▶ Work task
Required from the data below: the exact lines starting at the line containing "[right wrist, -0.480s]" and ending at the line containing "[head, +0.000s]", with both ends kept and all pictures dropped.

· · · · ·

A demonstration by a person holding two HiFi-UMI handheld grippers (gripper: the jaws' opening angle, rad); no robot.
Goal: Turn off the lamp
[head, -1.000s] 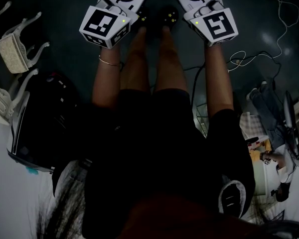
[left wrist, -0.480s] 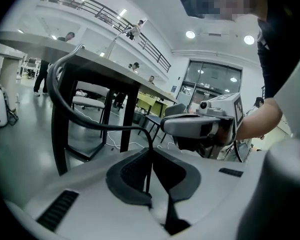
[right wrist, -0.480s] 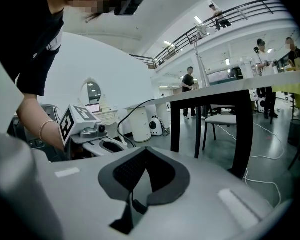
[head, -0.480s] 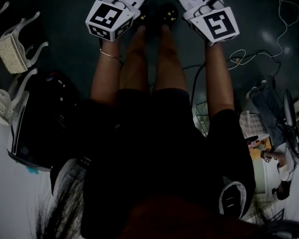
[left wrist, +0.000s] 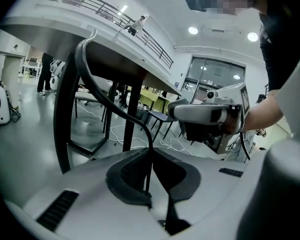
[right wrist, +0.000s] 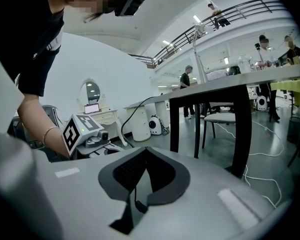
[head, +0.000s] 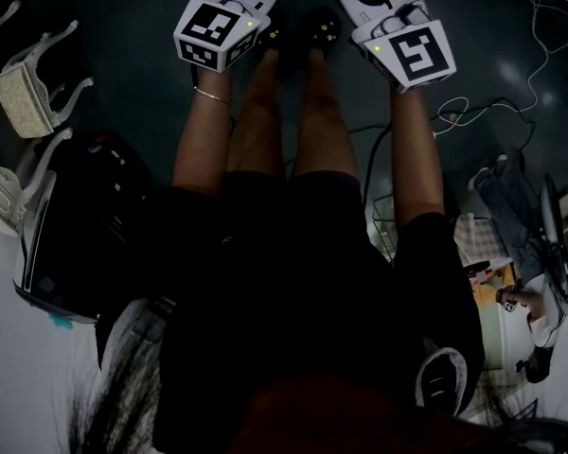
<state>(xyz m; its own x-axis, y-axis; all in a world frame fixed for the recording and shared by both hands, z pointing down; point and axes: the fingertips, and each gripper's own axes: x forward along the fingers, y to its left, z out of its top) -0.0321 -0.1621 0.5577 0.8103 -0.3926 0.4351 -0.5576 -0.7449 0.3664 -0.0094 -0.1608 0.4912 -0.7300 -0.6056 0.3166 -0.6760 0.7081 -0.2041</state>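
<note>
I cannot make out a lamp in any view. Both grippers are held out in front of a standing person, above the feet (head: 303,31), and nothing is between their jaws. My left gripper (left wrist: 150,180) has its dark pads (left wrist: 127,176) meeting in a thin line, so it is shut. My right gripper (right wrist: 136,196) is shut too, pads together. In the head view only their marker cubes show, the left gripper's cube (head: 218,32) and the right gripper's cube (head: 412,53); the fingertips run off the top edge. A thin white pole (right wrist: 197,49) stands on the table.
A dark table with black legs (left wrist: 65,109) stands ahead; one table leg (right wrist: 240,124) is close to my right gripper. White chairs (head: 28,93) and a black case (head: 76,225) sit at the left. Cables (head: 540,36) trail over the dark floor. Several people stand far off.
The left gripper's cube has shifted toward the top right of the head view and looks smaller, so that hand has sunk. The right gripper has kept still.
</note>
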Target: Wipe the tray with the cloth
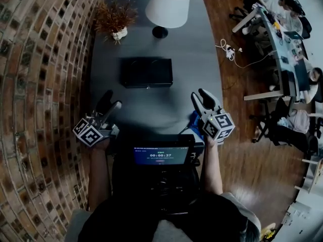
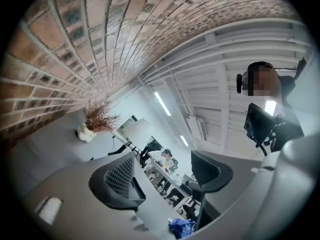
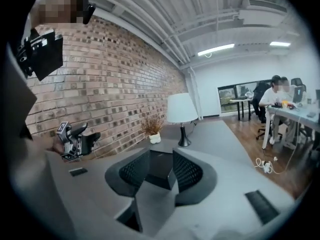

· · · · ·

▶ Answer below
[right wrist, -0.480s] 
[head, -0.480s] 
[left wrist, +0.000s] 
[right wrist, +0.000s] 
[head, +0.000s] 

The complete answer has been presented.